There are some other independent finance companies that offer loans against art, like New York’s Art Capital Group and Athena Art Finance and Denver’s Loans on Fine Art, LL. And high-end pawn shops like Borro, Sutton’s & Robertson’s, and The Dina Collection also accept art as collateral. The pawn shops’ appeal is that they rarely have a minimum loan amount and their approval process may take just hours rather than days or weeks. But then, in these all these instances, you don’t get to keep the art on your wall.

Sotheby’s Financial Services, a division of the auction house for the past 30 years, also makes both cash advances against consignments (generally, at 50 percent of the low estimate) and direct loans of no less than $1 million with renewable two-year terms.

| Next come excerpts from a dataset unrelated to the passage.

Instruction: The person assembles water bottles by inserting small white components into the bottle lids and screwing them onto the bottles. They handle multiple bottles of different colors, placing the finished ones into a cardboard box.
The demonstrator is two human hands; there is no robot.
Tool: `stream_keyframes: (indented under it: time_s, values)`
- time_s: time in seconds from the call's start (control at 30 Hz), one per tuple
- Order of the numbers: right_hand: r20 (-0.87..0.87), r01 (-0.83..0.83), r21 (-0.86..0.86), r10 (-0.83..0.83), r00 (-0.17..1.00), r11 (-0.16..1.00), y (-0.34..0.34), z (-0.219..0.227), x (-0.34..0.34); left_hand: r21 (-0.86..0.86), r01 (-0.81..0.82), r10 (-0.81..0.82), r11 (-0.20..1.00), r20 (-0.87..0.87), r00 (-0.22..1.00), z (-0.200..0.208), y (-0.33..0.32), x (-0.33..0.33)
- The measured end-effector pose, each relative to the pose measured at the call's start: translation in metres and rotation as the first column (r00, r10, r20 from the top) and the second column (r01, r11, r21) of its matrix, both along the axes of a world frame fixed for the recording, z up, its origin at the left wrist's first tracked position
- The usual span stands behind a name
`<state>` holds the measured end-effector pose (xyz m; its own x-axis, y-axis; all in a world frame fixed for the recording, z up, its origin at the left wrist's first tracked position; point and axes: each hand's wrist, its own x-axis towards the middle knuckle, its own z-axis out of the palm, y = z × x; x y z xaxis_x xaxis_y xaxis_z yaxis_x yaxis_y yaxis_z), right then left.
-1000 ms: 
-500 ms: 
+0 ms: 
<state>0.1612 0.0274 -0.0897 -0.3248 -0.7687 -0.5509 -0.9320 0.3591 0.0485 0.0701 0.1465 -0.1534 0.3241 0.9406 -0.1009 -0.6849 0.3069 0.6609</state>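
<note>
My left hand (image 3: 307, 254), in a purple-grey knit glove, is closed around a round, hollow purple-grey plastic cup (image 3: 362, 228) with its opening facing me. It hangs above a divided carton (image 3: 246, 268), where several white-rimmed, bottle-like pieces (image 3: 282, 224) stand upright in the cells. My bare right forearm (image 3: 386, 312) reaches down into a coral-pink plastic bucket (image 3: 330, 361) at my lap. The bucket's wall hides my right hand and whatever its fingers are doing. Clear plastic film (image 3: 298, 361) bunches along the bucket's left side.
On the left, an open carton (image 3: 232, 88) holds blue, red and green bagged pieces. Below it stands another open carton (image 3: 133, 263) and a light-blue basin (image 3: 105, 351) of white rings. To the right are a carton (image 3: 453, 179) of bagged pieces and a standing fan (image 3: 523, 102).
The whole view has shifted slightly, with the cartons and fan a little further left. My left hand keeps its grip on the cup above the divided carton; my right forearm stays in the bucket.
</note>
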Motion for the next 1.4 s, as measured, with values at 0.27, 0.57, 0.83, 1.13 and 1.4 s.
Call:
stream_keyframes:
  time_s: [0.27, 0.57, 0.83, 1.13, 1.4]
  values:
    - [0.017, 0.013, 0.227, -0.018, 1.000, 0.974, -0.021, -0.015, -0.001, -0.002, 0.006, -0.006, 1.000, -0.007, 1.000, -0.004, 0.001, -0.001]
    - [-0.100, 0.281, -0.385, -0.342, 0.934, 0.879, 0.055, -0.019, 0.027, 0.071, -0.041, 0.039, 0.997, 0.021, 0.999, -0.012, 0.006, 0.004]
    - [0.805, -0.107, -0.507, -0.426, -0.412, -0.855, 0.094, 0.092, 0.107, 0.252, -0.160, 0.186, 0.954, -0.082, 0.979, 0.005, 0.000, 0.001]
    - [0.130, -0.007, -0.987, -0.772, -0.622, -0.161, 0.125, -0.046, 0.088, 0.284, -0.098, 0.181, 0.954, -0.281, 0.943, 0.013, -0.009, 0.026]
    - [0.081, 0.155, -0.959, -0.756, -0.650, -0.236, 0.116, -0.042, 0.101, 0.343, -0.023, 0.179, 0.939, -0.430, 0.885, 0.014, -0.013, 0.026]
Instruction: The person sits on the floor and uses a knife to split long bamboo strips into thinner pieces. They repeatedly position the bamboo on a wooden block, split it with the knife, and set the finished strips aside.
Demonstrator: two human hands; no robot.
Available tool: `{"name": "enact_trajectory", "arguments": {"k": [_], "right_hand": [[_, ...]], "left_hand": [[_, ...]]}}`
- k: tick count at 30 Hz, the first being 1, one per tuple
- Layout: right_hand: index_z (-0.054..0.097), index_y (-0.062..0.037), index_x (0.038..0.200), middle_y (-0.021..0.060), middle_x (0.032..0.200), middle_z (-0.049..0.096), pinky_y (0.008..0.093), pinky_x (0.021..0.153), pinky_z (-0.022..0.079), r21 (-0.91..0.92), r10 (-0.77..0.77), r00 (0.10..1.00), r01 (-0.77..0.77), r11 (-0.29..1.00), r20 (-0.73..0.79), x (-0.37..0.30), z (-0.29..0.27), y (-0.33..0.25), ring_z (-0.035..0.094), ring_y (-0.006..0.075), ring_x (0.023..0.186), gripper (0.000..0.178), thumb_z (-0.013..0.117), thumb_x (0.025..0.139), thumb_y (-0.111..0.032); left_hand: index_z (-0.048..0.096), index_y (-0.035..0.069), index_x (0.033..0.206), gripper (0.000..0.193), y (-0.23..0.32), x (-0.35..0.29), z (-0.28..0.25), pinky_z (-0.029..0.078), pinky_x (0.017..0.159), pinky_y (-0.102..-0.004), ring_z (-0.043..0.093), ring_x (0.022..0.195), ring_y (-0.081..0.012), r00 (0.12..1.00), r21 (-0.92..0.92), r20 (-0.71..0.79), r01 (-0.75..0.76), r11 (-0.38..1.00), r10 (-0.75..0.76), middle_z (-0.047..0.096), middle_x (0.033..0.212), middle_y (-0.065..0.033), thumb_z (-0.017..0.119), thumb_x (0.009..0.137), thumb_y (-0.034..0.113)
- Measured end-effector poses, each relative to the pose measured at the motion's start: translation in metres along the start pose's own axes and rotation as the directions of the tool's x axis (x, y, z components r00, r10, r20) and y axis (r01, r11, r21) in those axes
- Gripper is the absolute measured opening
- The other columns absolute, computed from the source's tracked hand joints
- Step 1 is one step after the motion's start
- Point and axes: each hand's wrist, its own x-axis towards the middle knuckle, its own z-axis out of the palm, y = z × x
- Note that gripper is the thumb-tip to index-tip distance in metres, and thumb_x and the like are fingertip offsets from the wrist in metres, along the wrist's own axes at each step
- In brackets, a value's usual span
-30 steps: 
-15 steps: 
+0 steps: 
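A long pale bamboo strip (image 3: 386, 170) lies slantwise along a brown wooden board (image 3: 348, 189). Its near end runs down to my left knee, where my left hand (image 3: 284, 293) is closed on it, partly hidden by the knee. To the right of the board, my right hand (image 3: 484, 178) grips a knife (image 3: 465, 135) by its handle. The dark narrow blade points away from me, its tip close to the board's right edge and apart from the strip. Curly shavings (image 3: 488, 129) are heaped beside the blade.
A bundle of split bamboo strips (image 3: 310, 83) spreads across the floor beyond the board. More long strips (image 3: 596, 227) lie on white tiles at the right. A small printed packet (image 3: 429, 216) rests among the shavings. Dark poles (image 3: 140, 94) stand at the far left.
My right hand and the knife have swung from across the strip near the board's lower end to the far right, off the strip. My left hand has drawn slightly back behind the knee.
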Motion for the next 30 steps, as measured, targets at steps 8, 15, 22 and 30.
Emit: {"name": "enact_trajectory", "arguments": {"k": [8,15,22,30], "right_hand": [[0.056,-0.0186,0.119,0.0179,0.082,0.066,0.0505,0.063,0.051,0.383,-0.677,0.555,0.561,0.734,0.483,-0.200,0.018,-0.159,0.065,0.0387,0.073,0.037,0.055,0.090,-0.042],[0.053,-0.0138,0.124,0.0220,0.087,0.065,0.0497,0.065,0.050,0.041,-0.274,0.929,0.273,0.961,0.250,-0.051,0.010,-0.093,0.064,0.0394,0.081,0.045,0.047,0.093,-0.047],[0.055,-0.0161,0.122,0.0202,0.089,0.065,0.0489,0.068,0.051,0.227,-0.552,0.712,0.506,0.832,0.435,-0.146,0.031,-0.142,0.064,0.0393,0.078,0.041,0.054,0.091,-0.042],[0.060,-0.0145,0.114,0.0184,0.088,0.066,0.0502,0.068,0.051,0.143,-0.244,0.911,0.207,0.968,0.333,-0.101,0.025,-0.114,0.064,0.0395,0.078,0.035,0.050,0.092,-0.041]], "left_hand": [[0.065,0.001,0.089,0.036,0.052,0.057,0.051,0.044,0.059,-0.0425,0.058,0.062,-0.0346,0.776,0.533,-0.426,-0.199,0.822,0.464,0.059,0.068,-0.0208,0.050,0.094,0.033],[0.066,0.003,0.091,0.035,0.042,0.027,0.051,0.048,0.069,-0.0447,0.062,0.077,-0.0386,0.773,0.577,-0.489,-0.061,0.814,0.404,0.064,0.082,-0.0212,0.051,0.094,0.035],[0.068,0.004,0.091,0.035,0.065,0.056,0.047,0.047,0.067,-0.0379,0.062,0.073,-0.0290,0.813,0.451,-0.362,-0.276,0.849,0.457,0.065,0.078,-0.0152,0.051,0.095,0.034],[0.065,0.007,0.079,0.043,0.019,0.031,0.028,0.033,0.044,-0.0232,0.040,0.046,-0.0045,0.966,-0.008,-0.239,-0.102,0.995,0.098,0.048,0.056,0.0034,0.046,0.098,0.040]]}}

And there are some banks that make art-secured loans (such as Citibank, Goldman Sachs, J.P. Morgan and U.S. Trust), but they generally will not make loans of less than $1 million, and they usually require a personal guarantee from borrowers collateralizing their loans with works of art, according to Thomas C. Danziger, a Manhattan lawyer who represents several banks that make these types of loans. “The loan agreements are written in such a way as to let the banks pursue other assets if there is a default,” rather than just taking the art, he said.

He added that banks prefer to lend against the value of a group of objects—the Picasso, the Matisse, the Keith Haring, for instance—than against just one piece whose value may shift downward. But not so for firms that combine an expertise in the market with financial savvy. It may be priceless art in your eyes, but for them, your solid investment is potentially theirs as well.